Silver Community Group Teleconference -- 26 Nov 2019

update on Challenges

<jeanne> scribe: jeanne

Janina: The editor's draft is the most uptodate right now. It has everything we have gotten from everyone, including Success criteria from Detlev Fischer. After Challenge 4, it includes that part of Silver Research around Conformance.
... we hope that we will be able to get it published as a FPWD in December.
... we have issues in Github with interesting discussion.

<janina> Here are the issues:

<janina> https://github.com/w3c/wcag/issues?q=is%3Aissue+is%3Aopen+label%3A%22Challenges+with+Conformance%22

Sampling

<janina> scribe: janina

jeanne: Spent my weekend thinking about Silver! Is that fun?

<jeanne> https://docs.google.com/document/d/1y_HOyuMKltOQoZr0Gk7hMQXi3Jd8Mc5fyr-XkH7kZQY/edit#

jeanne: Notes many academics have thought and written about a11y conformance over the years
... Until Silver we haven't paid a lot of attention to that research
... I also spent a lot of time with WCAG-EM, as in "Evaluation Methodology"

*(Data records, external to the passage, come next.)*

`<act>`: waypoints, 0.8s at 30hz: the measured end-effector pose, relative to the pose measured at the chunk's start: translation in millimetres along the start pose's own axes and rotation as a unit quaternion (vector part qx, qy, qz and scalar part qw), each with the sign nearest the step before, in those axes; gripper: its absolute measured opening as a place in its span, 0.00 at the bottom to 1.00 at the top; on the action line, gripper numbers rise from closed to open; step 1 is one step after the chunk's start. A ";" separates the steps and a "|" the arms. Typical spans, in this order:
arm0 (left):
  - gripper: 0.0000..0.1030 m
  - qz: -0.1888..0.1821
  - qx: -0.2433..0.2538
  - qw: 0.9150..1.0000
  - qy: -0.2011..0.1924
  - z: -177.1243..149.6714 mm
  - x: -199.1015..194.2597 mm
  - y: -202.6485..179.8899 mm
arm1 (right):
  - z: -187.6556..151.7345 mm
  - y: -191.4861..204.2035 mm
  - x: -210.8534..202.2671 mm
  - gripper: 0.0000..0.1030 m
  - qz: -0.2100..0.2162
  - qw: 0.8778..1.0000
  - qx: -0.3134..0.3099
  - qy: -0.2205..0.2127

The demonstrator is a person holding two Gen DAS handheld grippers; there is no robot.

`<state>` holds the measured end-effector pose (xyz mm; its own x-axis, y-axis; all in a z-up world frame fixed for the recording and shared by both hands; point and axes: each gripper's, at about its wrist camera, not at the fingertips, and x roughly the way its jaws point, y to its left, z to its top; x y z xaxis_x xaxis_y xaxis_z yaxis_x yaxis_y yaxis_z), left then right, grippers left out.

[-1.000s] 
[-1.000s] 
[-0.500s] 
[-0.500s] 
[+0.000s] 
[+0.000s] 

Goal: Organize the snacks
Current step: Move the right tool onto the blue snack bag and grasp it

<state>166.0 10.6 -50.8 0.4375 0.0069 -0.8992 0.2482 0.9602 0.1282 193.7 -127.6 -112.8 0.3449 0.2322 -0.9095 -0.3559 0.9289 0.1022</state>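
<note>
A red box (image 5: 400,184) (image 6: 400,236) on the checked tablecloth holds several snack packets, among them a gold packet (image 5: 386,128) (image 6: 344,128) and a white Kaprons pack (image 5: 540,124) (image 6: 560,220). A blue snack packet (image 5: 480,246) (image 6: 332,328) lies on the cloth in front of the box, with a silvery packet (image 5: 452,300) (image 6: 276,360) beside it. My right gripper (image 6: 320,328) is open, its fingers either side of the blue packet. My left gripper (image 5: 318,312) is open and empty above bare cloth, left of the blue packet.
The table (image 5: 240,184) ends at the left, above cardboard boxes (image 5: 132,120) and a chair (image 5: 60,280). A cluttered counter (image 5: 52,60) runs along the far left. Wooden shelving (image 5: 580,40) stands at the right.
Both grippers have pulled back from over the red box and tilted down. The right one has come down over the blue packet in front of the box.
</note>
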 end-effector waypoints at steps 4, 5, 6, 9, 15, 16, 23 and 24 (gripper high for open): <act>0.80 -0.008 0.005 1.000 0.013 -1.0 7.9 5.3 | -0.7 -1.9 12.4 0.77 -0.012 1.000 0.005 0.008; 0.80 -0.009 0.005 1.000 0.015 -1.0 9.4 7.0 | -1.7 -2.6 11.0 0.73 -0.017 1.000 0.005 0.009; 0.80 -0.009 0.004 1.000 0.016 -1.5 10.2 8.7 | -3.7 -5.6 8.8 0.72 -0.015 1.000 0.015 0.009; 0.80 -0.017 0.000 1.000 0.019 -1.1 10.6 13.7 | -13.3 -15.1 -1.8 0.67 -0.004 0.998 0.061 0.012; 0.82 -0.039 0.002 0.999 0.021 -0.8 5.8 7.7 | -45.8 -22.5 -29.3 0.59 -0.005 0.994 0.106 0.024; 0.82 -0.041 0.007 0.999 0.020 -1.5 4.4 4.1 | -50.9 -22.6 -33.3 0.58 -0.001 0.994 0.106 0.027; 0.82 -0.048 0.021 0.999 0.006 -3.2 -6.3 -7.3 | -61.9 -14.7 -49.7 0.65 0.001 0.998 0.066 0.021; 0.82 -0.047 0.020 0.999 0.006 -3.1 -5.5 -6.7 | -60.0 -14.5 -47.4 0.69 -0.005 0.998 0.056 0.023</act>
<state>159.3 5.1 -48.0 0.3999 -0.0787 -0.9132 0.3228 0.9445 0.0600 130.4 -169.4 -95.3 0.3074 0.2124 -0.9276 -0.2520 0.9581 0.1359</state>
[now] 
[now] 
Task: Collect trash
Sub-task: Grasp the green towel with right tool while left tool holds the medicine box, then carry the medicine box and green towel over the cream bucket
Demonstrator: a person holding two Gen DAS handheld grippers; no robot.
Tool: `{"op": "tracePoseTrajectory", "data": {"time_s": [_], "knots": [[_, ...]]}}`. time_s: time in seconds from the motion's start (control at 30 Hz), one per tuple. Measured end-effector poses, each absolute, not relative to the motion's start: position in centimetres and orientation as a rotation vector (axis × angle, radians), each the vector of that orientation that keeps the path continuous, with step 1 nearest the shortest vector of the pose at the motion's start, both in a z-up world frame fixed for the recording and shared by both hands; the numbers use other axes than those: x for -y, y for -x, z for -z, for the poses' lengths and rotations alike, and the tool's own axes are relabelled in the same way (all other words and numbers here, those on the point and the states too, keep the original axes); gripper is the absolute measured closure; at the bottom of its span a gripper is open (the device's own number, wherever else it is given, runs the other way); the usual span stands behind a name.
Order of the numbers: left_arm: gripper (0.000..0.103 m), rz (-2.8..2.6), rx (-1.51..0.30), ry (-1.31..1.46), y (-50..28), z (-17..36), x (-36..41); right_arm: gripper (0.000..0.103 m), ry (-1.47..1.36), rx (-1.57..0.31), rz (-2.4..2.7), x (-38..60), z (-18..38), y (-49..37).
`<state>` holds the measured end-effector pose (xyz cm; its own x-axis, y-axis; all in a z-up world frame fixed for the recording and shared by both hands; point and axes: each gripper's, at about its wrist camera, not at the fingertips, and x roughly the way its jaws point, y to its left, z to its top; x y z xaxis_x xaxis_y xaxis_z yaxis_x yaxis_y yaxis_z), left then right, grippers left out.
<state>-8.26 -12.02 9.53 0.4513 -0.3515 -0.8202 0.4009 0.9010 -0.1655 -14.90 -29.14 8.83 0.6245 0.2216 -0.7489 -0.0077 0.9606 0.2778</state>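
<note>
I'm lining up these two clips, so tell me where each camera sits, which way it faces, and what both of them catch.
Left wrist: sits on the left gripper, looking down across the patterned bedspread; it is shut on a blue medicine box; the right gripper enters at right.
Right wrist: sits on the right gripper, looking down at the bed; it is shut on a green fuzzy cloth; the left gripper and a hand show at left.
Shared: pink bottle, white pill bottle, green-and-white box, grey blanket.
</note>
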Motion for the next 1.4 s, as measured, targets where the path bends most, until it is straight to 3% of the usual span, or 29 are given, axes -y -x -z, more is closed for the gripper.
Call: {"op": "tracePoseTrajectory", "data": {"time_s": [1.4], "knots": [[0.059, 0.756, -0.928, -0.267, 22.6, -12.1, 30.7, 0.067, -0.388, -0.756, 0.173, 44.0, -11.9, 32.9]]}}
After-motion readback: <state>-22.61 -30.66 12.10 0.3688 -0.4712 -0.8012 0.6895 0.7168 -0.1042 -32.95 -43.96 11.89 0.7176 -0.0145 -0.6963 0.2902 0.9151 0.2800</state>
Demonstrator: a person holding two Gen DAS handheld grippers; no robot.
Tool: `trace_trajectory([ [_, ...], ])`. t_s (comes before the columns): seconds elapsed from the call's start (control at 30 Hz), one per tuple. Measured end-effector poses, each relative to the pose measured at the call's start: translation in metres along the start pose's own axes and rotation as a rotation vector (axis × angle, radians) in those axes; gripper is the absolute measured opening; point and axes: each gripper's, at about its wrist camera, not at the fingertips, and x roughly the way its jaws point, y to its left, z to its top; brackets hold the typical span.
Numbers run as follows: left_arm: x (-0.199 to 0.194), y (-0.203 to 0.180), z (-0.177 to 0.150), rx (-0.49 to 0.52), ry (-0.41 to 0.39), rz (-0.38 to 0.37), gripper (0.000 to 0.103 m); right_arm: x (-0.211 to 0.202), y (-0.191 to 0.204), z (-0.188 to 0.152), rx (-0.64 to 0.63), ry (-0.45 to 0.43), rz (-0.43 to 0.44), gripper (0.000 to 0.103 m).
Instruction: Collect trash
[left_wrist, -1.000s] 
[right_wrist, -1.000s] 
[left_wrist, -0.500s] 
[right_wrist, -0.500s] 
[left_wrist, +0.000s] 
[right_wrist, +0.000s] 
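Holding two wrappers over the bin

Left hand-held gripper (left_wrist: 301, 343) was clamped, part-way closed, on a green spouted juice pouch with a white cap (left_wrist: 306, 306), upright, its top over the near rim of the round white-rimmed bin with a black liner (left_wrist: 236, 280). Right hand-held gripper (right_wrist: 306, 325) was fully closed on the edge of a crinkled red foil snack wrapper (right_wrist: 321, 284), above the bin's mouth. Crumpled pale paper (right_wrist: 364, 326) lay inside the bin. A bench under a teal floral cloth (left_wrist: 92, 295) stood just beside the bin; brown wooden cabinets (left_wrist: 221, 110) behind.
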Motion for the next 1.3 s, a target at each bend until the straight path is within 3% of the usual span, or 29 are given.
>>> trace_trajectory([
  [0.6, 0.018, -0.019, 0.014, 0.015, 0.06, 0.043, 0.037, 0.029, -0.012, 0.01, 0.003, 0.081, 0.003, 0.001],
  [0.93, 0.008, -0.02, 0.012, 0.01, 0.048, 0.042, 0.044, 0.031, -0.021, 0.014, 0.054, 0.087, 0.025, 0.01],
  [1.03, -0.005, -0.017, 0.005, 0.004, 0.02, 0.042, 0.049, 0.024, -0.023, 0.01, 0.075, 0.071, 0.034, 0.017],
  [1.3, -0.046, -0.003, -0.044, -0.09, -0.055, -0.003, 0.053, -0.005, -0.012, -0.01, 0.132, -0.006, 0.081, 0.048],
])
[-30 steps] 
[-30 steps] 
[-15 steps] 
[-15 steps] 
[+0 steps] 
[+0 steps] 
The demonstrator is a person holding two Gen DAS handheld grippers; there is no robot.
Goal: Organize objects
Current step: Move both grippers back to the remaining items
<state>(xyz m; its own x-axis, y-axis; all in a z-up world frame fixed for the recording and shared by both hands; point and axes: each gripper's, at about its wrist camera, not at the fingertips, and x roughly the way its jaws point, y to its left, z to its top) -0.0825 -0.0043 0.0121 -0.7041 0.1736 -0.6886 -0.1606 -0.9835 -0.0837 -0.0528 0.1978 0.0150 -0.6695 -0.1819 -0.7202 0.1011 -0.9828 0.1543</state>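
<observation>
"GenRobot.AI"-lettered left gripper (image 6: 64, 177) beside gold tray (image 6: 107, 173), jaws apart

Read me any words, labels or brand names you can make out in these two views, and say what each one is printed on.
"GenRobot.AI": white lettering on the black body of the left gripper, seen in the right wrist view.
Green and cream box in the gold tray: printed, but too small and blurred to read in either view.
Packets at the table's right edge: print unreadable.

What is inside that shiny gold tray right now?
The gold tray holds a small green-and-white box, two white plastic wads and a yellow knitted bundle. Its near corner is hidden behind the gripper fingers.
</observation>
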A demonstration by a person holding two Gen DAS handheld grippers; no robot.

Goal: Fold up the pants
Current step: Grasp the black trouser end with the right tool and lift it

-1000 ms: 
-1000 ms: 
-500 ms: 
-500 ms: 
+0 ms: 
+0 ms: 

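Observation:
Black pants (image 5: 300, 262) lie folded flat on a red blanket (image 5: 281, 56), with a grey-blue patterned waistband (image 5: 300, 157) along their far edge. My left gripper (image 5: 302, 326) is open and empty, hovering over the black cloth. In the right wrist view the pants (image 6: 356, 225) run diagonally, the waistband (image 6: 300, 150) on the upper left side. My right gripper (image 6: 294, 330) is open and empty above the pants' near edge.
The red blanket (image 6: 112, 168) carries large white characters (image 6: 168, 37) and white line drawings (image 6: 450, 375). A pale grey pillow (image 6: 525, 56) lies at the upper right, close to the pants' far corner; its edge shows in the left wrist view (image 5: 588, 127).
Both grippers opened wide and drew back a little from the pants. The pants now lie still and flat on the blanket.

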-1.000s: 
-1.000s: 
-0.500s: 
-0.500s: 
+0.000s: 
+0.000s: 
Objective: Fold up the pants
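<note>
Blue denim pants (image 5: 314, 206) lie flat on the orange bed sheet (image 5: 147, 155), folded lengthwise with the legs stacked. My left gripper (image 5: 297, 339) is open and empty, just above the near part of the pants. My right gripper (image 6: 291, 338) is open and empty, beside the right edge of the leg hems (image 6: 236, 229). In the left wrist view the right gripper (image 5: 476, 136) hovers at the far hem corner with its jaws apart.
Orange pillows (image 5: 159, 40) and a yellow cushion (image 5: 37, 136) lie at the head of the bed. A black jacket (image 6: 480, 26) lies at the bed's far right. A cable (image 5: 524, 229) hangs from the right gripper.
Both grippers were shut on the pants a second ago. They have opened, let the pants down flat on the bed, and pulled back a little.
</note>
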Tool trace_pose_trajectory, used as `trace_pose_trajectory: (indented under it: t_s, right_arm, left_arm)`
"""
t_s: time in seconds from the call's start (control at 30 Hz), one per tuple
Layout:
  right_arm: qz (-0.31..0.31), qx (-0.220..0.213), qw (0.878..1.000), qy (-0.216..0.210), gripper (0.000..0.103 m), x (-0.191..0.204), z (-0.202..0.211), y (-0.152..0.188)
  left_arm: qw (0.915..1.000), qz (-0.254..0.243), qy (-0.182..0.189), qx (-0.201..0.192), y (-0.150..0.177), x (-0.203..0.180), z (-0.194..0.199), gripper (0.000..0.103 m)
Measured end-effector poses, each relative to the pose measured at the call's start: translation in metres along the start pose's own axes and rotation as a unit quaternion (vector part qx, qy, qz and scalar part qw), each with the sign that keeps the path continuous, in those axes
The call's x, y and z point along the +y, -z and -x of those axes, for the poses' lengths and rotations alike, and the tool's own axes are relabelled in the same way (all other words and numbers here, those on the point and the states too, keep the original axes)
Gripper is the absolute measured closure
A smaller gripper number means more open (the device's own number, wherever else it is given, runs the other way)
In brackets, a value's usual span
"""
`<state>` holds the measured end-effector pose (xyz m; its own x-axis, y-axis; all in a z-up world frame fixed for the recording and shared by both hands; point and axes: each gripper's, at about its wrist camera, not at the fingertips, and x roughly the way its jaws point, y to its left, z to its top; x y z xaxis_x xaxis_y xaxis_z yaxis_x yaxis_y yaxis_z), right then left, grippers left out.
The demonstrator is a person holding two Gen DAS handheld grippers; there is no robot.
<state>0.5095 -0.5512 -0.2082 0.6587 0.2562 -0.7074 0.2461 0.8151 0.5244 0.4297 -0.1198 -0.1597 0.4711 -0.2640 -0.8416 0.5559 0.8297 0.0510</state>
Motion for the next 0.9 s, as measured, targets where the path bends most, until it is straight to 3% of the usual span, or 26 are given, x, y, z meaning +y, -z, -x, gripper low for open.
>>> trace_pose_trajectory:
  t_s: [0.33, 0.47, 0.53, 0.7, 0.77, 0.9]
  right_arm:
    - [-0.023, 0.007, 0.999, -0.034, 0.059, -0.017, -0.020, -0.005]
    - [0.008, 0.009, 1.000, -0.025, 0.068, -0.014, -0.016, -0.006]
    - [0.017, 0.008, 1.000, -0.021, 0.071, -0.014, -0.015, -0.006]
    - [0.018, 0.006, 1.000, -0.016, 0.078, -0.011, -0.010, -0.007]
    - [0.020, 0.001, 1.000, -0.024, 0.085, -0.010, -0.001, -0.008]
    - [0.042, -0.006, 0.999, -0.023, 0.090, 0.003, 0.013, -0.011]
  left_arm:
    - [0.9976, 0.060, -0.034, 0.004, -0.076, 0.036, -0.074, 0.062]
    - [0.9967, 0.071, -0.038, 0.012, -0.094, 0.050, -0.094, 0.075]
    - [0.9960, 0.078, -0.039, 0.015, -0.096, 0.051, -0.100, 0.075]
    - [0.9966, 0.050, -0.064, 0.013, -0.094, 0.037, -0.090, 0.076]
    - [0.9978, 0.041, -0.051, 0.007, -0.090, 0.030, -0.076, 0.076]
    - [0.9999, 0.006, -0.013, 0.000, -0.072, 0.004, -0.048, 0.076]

<KimD> https://www.w3.org/TR/WCAG-EM/

jeanne: It seemed very applicable for a methodology
... Some useful terms and definitions, pointers to content resources, etc ...
... A nmice list of website types
... e.g. international translations of sites
... I really liked the procedure. It's flexible
... Methodology has steps for creating a structured sample plus a random sample
... Discusses how a single page might actually form one of a related set, and the set would need to be considered in this methodology

<Zakim> bruce_bailey, you wanted to say i need to take another look at EM

bruce: Really liked the em doc, the notion of exploring without the owner involved was a problem, though
... how else can you be sure you're covering all the essential design patterns?

<bruce_bailey> I would never want to do testing w/o cooperation with site owner

jeanne: Agrees it's more accurate when the owner is cooperating
... Notes that EM covers some specificity that we didn't have at Paciello

janina: Suggest this medhodology belongs somewhere with Silver, not sure where, but somewhere

jeanne: Can be used so many ways
... Notes she also reviewed the Japanese methodology
... Believe they're actually testing a high number, expensive

<bruce_bailey> i agree that 40 is a lot

jeanne: They say 40, I always tried for 12

<bruce_bailey> agree that a dozen is more reasonable

<KimD> me too; 40 seems high

jeanne: Notes Japanese methodology less flexible than EM, but more easily implemented
... Next looked at an EU decision on how they would measure public sector sites
... EU set a sample set for auto testing; then a subset for manual eval
... Also testing covers all M376 user categories
... They need only one SC for conformance
... Detlev believes that's too small

<jeanne> https://docs.google.com/document/d/1y_HOyuMKltOQoZr0Gk7hMQXi3Jd8Mc5fyr-XkH7kZQY/edit#heading=h.qb7ma0p9m0bv

<jeanne> WCAG-EM is complex procedure for obtaining the samples, but it is the most variable and adaptable to different conditions.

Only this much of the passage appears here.